Subject: [Stop-traffic] News/Sweden: Trafficking in high court
From: Ulrikke Moustgaard (ulrikke_moustgaard@information.dk)
Date: Mon Oct 30 2000 - 13:26:12 EST
20Sep2000 SWEDEN: Stockholm high court begins
proceedings in sex trade case.
STOCKHOLM, Sept 20 (CTK) - The Stockholm high court today began
proceedings in the appeal of four members of a gang trafficking women
who were recently sentenced by a lower level Swedish court.
The court found them guilty of luring women to Sweden from the Czech
Republic and Slovakia and forcing them into prostitution and sentenced
them to between two and five years in prison. As the four defendants,
three men and one woman from the former Yugoslavia, appealed before
the legally set deadline, the verdict has not taken effect.
The daily Dagens Nyheter wrote today that the case involved 13 women
from the Czech Republic, Slovakia and Bulgaria. The women were
tricked, imprisoned and forced into prostitution. Most of them were
between 17 and 25 years of age and were sold in Stockholm, in
Copenhagen, Denmark, Oslo, Norway and Brussels, Belgium.
"Much more women were harmed but we have failed to contact them,"
State Attorney Nils-Eric Schultz said opening the court proceedings.

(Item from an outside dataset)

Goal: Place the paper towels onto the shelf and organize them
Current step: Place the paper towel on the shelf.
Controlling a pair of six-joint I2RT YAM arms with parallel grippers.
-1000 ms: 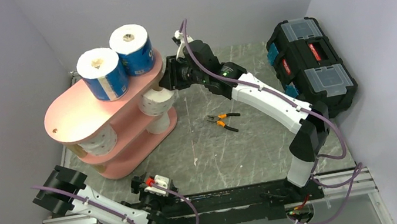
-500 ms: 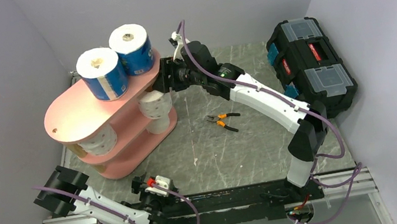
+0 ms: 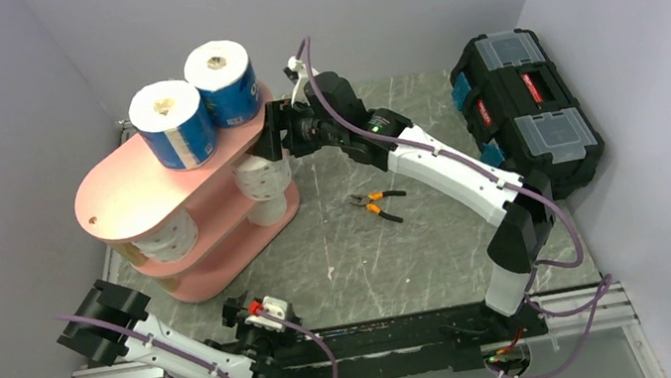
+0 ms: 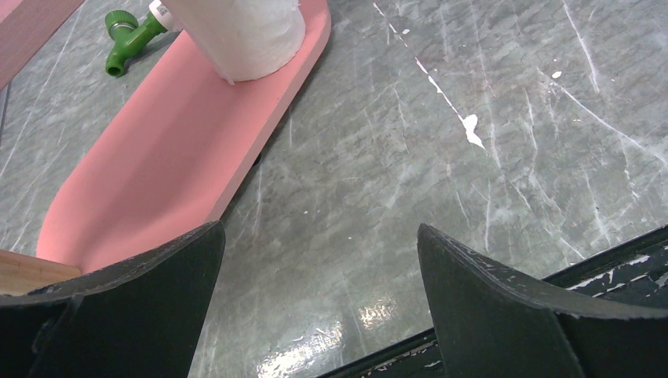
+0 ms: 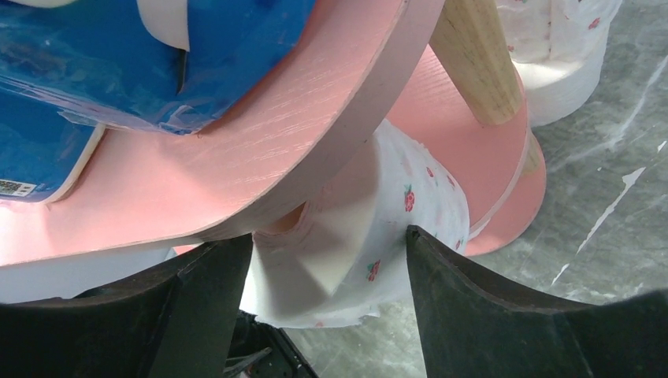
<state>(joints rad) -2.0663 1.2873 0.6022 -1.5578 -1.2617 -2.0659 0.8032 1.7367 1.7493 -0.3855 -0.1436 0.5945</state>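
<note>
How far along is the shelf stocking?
Done: two blue-wrapped rolls stand atop the shelf; a speckled roll and a white roll sit on lower tiers. In hand: the right gripper has its jaws spread either side of a second speckled roll under the top board. Left: backing that arm away. No loose roll shows on the table; the left gripper is open.

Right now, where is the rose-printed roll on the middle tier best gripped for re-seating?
Grip the rose-printed roll across its curved sides, coming in level from the shelf's rounded end, where the right tool is. The top board covers it and a wooden post stands beside it, so overhead looks blocked.
</note>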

Schultz said that the women harmed were poor and unemployed and
some of them were sold by their relatives.
Only one of the four members of the gang admitted his involvement in a
single case of trafficking women, while the other emphatically rejected
the accusation.
According to information provided by the high court to CTK, the appeal
proceedings are to last until October 20.
Swedish police reportedly had been monitoring the gang which allegedly
had its headquarters in an immigration facility in south Stockholm from
the autumn of 1998 until the moment when one of the young women
whom the gang had lured to Sweden, a 17-year-old Czech, managed to
escape from the place where she was held and telephoned her mother in
the Czech Republic. She told her mother that she had been forced into
prostitution, and her mother immediately contacted the consular section
of
the Czech Embassy in Stockholm. The embassy then promptly informed
Swedish police, who then intervened and managed to break up the entire
gang last year. The case was first disclosed in Sweden last October.
19Sep2000 SWEDEN: Gang suspected of trafficking
Czech, Slovak women goes to court.
STOCKHOLM, Sept 19 (CTK) - Sweden's largest ever case of sex
trafficking of foreign women will on Wednesday again be taken up by a
Stockholm court following earlier appeals by the defendants, a
four-member gang charged with luring women to Sweden from the
Czech Republic and Slovakia and forcing them into prostitution.
The four defendants, three men and one woman all from the Balkans, are
again facing the charges. The gang was discovered last year.
The four defendants were already convicted earlier this year and given
sentences ranging from between two and five years for counts of
organising prostitution, rape, blackmail and sexual abuse.
Swedish police reportedly had been monitoring the gang which allegedly
had its headquarters in an immigration facility in south Stockholm from
the autumn of 1998 until the moment when one of the young women
whom the gang had lured to Sweden, a 17-year-old Czech, managed to
escape from a detention centre and telephoned her mother in the Czech
Republic. She told her mother that she had been forced into
prostitution,
and her mother immediately contacted the consular section of the Czech
Embassy in Stockholm. The embassy then promptly informed Swedish
police, who then intervened and managed to break up the entire gang last
year. In October of last year, the case was first disclosed in Sweden.
Czech consul in Stockholm Viera Jaresova told CTK that she believed the
case was the first such ever and that, according to her information, it
was
not common for women from the Czech Republic and Slovakia to be
lured to Sweden and abused.
The Swedish mass-circulation daily Metro quoted the Czech and Slovak
women as saying that although each made about 40,000 Swedish crowns
(around 170,000 Czech crowns), they were forced to hand most of it over
to members of the gang.
During the police investigation and in court so far, testimony was given
by around two dozen women between the ages of 17 and 30.